° Two °

Sudah seminggu berlalu, Su akhirnya memilih untuk bertemu Sherry sekarang-sebab, ini adalah momen yang paling tepat, mendengar kabar bahwa Sherry baru saja sadar.

Sebenarnya, Su sangat ingin menghampiri Sherry, ia sudah menguatkan hati untuk takkan 'hancur' ketika melihat sosok gadis itu terbaring tak berdaya.

Namun, dunia tidak mengizinkannya. Selalu saja ada yang menghalangi Su tiap kali ia sudah melangkah menuju ruangan tempat Sherry dirawat. Seperti misalnya-korban tiba-tiba bertambah sangat banyak, dan Su sebagai dokter terhebat di sana harus turun tangan.

Sekarang adalah saatnya.

Kini Su berdiri di depan pintu kamar Sherry.
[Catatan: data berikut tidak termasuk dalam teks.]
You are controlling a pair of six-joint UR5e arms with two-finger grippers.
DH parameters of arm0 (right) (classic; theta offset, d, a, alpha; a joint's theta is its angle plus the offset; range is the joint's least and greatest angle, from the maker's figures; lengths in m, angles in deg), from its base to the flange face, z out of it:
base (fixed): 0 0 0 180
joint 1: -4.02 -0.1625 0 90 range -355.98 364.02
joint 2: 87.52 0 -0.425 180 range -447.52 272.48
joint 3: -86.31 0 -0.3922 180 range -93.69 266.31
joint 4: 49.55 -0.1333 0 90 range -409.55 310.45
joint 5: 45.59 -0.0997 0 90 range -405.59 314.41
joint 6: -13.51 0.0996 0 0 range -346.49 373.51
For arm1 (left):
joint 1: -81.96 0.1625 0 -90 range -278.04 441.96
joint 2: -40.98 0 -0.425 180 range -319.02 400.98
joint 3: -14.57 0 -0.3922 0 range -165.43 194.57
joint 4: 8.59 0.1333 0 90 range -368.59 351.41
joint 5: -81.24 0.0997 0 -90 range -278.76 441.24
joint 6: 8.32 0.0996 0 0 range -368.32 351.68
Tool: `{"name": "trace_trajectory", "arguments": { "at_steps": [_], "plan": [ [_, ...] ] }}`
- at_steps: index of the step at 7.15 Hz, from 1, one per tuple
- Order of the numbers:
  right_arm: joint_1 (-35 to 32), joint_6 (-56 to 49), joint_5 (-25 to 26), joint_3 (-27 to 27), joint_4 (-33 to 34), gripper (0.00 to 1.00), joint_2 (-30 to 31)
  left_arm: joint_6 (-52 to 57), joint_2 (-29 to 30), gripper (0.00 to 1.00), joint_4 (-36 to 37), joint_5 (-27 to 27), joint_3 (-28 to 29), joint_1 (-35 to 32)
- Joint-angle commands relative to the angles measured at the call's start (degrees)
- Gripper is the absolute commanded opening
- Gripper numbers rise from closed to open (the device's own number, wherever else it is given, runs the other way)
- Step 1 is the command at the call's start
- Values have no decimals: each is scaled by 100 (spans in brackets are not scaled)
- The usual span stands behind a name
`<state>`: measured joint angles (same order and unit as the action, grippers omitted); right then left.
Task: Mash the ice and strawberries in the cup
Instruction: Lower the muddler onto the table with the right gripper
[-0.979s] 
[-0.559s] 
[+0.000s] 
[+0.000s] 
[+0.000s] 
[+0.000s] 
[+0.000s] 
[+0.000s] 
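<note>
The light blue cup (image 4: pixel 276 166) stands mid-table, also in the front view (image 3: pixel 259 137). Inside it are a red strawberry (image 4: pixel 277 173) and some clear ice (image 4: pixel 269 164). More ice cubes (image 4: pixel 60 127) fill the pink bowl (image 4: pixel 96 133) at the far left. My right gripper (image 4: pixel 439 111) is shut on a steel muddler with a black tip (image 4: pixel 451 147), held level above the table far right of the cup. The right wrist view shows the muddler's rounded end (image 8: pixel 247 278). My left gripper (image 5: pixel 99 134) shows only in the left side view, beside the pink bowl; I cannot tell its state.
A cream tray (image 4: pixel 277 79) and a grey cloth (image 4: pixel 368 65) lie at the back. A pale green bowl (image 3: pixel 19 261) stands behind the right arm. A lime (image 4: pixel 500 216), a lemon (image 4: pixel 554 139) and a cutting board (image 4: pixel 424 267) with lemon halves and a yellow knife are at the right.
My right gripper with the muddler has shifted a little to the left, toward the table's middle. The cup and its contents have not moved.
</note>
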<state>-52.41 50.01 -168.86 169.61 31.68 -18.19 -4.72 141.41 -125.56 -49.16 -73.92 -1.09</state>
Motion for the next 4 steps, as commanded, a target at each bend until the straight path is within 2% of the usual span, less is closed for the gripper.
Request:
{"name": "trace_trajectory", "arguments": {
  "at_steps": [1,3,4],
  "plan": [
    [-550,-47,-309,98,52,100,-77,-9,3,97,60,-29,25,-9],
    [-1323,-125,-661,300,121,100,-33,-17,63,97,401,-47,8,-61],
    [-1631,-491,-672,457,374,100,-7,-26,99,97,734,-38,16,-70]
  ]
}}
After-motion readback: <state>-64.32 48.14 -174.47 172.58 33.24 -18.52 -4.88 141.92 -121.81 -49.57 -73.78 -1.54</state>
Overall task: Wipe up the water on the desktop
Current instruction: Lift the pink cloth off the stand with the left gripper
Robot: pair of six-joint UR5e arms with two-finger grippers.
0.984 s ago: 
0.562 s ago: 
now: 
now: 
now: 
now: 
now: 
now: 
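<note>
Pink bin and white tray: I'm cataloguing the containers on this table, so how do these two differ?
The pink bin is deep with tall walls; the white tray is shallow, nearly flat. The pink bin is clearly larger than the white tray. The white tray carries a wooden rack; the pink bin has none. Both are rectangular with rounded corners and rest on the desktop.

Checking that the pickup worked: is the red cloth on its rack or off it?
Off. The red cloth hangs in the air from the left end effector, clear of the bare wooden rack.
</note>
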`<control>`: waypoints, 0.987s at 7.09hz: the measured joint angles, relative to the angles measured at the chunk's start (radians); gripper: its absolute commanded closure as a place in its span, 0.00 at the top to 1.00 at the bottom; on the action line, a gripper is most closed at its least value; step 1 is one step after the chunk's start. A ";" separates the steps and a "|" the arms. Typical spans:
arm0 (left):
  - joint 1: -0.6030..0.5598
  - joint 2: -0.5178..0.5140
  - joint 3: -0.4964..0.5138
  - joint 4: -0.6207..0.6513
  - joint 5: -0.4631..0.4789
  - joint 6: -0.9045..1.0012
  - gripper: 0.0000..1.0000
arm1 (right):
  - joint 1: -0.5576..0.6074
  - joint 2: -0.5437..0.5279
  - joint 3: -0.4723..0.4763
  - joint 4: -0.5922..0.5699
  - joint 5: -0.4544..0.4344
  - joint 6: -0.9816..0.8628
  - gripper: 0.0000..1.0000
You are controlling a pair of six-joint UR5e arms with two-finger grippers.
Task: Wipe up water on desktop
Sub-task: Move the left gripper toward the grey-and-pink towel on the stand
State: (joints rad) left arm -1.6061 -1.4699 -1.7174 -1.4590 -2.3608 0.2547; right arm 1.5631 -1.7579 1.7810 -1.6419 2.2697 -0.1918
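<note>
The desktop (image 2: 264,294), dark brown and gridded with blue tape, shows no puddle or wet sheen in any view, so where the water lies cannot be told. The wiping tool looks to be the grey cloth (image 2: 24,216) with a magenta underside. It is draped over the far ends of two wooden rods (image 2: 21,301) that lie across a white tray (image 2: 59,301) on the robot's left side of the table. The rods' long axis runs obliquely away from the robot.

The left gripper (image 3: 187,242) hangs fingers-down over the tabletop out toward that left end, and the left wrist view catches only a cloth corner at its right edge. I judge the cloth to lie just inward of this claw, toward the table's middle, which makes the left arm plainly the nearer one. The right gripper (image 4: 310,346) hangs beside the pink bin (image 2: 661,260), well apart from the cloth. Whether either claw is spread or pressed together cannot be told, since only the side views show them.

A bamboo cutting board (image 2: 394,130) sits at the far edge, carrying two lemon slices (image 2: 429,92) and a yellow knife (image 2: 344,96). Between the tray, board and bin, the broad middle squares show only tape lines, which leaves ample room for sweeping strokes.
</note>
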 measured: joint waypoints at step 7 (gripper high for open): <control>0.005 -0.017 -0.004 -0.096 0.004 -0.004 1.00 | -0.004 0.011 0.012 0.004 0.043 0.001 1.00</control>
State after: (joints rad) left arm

Tangan kanannya membawa sekeranjang buah apel untuk ia berikan pada gadis itu.

Su menarik napas dalam-dalam, ia mengetuk pintu beberapa kali sampai terdengar suara yang menyuruhnya masuk. Diputarnya kenop pintu itu, ia lantas memasuki ruangan.

Gadis berhelai hitam itu terlihat jelas terkejut, ia spontan berkata, "Su?"

Su hanya membalas sapaan itu dengan senyuman pahit. Tanpa aba-aba lagi, ia mendekati ranjang tempat Sherry berbaring, ia duduk di kursi yang ada tepat di sebelah ranjang itu. Sepasang netra fuchsia milik Su memandang ke seisi ruangan-matanya tertuju pada sepiring bolu yang ada di atas nakas.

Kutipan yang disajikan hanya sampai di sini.